▶ _TASK BRIEF_:
Transcribe this listing exactly; omit the pictures.

▶ _STORED DATA_:

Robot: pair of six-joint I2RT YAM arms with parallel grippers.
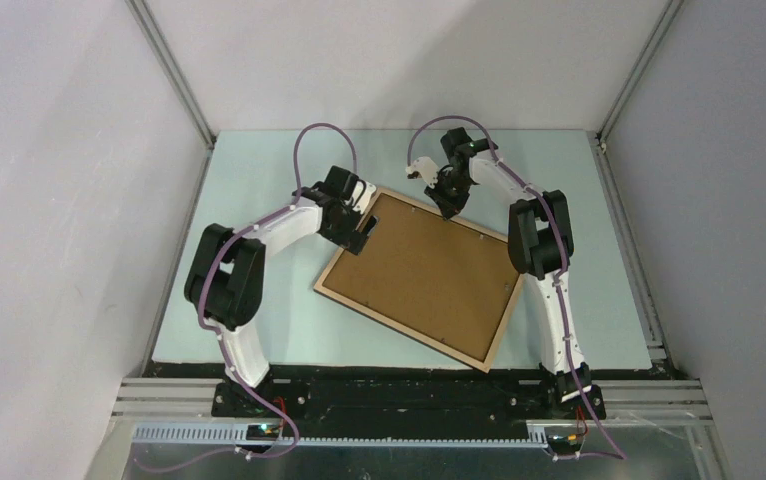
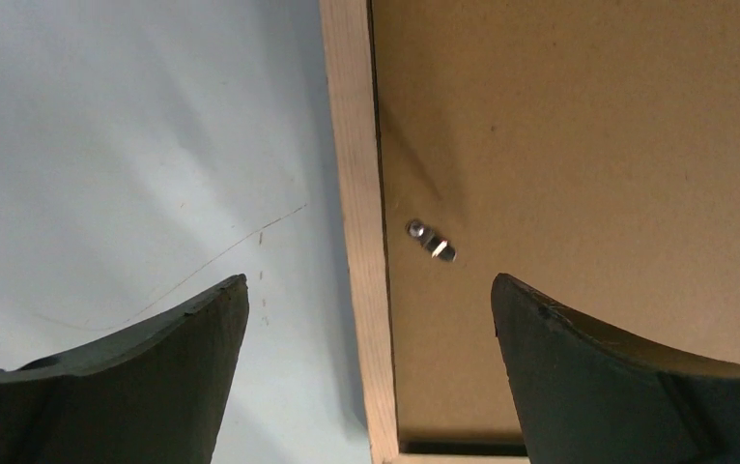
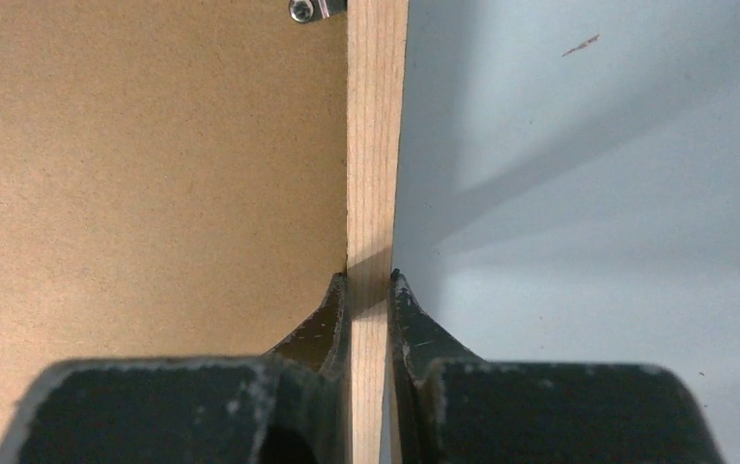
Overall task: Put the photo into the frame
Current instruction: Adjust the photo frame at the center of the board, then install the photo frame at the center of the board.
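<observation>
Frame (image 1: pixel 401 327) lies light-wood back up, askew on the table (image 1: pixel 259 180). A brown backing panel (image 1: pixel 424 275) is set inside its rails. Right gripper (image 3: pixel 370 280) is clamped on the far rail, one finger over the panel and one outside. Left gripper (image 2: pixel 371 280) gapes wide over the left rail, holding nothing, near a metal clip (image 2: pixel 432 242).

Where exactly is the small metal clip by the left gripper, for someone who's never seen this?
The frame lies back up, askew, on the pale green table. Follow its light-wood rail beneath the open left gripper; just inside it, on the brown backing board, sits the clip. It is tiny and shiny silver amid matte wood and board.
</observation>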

▶ _REPLY TO THE TASK_:
Robot: pair of six-joint I2RT YAM arms with parallel grippers.
Overall task: Put the photo into the frame
Current instruction: Adjust the photo frame at the center of the board, then install the photo frame at the center of the board.
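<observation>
Frame (image 1: pixel 401 327) lies light-wood back up, askew on the table (image 1: pixel 259 180). A brown backing panel (image 1: pixel 424 275) is set inside its rails. Right gripper (image 3: pixel 370 280) is clamped on the far rail, one finger over the panel and one outside. Left gripper (image 2: pixel 371 280) gapes wide over the left rail, holding nothing, near a metal clip (image 2: pixel 432 242).

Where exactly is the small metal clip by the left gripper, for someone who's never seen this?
The frame lies back up, askew, on the pale green table. Follow its light-wood rail beneath the open left gripper; just inside it, on the brown backing board, sits the clip. It is tiny and shiny silver amid matte wood and board.
</observation>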

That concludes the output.